§ Your goal: Exactly as written, transcribe the data that follows.

====

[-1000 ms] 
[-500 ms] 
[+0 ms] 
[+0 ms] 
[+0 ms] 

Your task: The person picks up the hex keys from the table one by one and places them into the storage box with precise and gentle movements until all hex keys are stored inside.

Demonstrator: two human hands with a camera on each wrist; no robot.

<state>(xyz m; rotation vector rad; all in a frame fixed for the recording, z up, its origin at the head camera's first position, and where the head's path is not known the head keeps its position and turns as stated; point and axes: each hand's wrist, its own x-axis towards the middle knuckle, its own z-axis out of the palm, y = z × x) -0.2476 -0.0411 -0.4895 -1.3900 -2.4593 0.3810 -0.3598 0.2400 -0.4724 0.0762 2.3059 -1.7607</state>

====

§ Exercise response:
[-1000 ms] 
[-500 ms] 
[+0 ms] 
[+0 ms] 
[+0 ms] 

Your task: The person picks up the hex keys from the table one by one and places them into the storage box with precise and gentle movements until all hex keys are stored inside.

Demonstrator: two human hands with a camera on each wrist; no robot.

<state>(xyz m; rotation vector rad; all in a frame fixed for the recording, z up, its origin at the head camera's first position, and where the head's path is not known the head keeps its position and turns as stated; point and axes: each hand's wrist, its own x-axis towards the middle knuckle, its own z-axis out of the palm, y = z × x) -0.2476 -0.0411 -0.4895 -1.3900 -2.4593 0.3810 -0.3598 0.2400 -0.4724 0.0762 2.3059 -1.7607</state>

There is no more to this exercise.